** Opening Provided information block **
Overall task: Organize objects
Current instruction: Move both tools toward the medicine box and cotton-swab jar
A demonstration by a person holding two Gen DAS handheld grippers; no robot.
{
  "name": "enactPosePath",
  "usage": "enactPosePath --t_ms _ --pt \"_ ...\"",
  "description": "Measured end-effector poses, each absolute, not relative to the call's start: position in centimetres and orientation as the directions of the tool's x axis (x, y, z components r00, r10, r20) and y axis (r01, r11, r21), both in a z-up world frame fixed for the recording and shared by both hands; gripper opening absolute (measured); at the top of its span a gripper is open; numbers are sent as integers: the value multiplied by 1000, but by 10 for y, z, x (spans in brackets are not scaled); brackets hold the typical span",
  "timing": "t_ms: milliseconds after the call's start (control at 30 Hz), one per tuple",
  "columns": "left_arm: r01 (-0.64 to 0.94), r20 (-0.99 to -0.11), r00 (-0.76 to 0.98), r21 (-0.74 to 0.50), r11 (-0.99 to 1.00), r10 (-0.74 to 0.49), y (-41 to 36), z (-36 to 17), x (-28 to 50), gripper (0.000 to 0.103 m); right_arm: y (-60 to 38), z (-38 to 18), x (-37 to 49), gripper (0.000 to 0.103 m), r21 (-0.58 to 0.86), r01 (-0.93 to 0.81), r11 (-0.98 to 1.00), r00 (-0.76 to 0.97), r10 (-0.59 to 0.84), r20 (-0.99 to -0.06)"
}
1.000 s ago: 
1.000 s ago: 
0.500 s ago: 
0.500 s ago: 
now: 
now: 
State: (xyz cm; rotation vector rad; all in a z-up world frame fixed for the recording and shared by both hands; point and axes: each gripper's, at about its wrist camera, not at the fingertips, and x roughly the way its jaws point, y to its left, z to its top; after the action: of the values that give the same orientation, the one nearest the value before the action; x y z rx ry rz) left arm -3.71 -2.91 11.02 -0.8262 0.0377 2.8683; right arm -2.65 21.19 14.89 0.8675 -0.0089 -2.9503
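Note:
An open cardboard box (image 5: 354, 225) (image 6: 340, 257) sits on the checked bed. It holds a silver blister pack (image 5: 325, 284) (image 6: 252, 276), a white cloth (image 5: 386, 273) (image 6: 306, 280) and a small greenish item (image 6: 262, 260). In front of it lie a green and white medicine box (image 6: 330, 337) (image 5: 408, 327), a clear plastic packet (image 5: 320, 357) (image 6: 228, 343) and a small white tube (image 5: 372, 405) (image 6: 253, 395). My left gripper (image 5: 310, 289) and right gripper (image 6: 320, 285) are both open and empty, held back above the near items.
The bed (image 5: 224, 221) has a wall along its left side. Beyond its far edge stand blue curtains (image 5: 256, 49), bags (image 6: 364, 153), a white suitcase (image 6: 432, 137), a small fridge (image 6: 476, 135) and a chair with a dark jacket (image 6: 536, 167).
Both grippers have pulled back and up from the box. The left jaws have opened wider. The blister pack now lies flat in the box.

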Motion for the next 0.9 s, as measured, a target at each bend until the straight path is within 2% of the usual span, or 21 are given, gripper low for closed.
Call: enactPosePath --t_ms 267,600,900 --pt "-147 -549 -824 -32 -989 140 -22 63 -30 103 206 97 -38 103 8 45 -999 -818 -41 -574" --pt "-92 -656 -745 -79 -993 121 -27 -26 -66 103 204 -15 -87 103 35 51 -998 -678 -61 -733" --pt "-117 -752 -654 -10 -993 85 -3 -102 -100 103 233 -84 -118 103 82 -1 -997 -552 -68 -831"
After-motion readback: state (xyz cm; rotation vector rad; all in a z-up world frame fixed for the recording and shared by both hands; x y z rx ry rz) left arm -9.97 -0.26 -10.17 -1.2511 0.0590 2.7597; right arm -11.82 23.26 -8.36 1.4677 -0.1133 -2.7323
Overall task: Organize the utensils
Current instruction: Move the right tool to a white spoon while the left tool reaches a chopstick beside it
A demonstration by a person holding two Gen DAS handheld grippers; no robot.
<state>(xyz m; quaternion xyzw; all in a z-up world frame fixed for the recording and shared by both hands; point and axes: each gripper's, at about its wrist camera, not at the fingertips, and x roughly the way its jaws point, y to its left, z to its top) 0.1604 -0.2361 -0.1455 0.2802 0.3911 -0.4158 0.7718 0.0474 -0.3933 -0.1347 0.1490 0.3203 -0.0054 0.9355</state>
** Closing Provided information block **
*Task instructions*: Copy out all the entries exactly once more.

*Your solution*:
Overall task: Organize objects
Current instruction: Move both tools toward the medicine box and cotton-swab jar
A demonstration by a person holding two Gen DAS handheld grippers; no robot.
{
  "name": "enactPosePath",
  "usage": "enactPosePath --t_ms _ --pt \"_ ...\"",
  "description": "Measured end-effector poses, each absolute, not relative to the call's start: position in centimetres and orientation as the directions of the tool's x axis (x, y, z components r00, r10, r20) and y axis (r01, r11, r21), both in a z-up world frame fixed for the recording and shared by both hands; gripper opening absolute (measured); at the top of its span a gripper is open; numbers are sent as integers: the value multiplied by 1000, but by 10 for y, z, x (spans in brackets are not scaled); brackets hold the typical span",
  "timing": "t_ms: milliseconds after the call's start (control at 30 Hz), one per tuple",
  "columns": "left_arm: r01 (-0.64 to 0.94), r20 (-0.99 to -0.11), r00 (-0.76 to 0.98), r21 (-0.74 to 0.50), r11 (-0.99 to 1.00), r10 (-0.74 to 0.49), y (-41 to 36), z (-36 to 17), x (-28 to 50), gripper (0.000 to 0.103 m); right_arm: y (-60 to 38), z (-38 to 18), x (-37 to 49), gripper (0.000 to 0.103 m), r21 (-0.58 to 0.86), r01 (-0.93 to 0.81), r11 (-0.98 to 1.00), r00 (-0.76 to 0.97), r10 (-0.59 to 0.84), r20 (-0.99 to -0.06)"
}
1.000 s ago: 
1.000 s ago: 
0.500 s ago: 
0.500 s ago: 
now: 
now: 
State: (xyz cm; rotation vector rad; all in a z-up world frame fixed for the recording and shared by both hands; point and axes: each gripper's, at about its wrist camera, not at the fingertips, and x roughly the way its jaws point, y to its left, z to its top; after the action: of the values that give the same orientation, the one nearest the value before the action; x y z rx ry rz) left arm -3.71 -2.91 11.02 -0.8262 0.0377 2.8683; right arm -2.65 21.19 14.89 0.8675 -0.0089 -2.9503
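Note:
An open cardboard box (image 5: 354, 225) (image 6: 340, 257) sits on the checked bed. It holds a silver blister pack (image 5: 325, 284) (image 6: 252, 276), a white cloth (image 5: 386, 273) (image 6: 306, 280) and a small greenish item (image 6: 262, 260). In front of it lie a green and white medicine box (image 6: 330, 337) (image 5: 408, 327), a clear plastic packet (image 5: 320, 357) (image 6: 228, 343) and a small white tube (image 5: 372, 405) (image 6: 253, 395). My left gripper (image 5: 310, 289) and right gripper (image 6: 320, 285) are both open and empty, held back above the near items.
The bed (image 5: 224, 221) has a wall along its left side. Beyond its far edge stand blue curtains (image 5: 256, 49), bags (image 6: 364, 153), a white suitcase (image 6: 432, 137), a small fridge (image 6: 476, 135) and a chair with a dark jacket (image 6: 536, 167).
Both grippers have pulled back and up from the box. The left jaws have opened wider. The blister pack now lies flat in the box.
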
Motion for the next 0.9 s, as measured, a target at each bend until the straight path is within 2% of the usual span, or 21 are given, gripper low for closed.
Call: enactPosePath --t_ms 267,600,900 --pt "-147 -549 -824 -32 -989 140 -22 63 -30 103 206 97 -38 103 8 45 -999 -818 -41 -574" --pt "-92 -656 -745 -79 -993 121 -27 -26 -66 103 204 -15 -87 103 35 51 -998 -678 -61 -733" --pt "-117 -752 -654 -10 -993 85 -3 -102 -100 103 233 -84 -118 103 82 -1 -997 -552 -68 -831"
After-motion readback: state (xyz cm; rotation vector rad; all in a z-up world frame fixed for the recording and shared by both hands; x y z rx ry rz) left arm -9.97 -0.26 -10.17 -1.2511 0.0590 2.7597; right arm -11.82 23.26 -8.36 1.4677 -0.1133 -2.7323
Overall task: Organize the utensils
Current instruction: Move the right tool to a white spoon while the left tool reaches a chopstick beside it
A demonstration by a person holding two Gen DAS handheld grippers; no robot.
<state>(xyz m; quaternion xyzw; all in a z-up world frame fixed for the recording and shared by both hands; point and axes: each gripper's, at about its wrist camera, not at the fingertips, and x roughly the way its jaws point, y to its left, z to its top) 0.1604 -0.2361 -0.1455 0.2802 0.3911 -0.4158 0.7718 0.0474 -0.3933 -0.1347 0.1490 0.3203 -0.0054 0.9355</state>

The exercise contains no remaining tasks.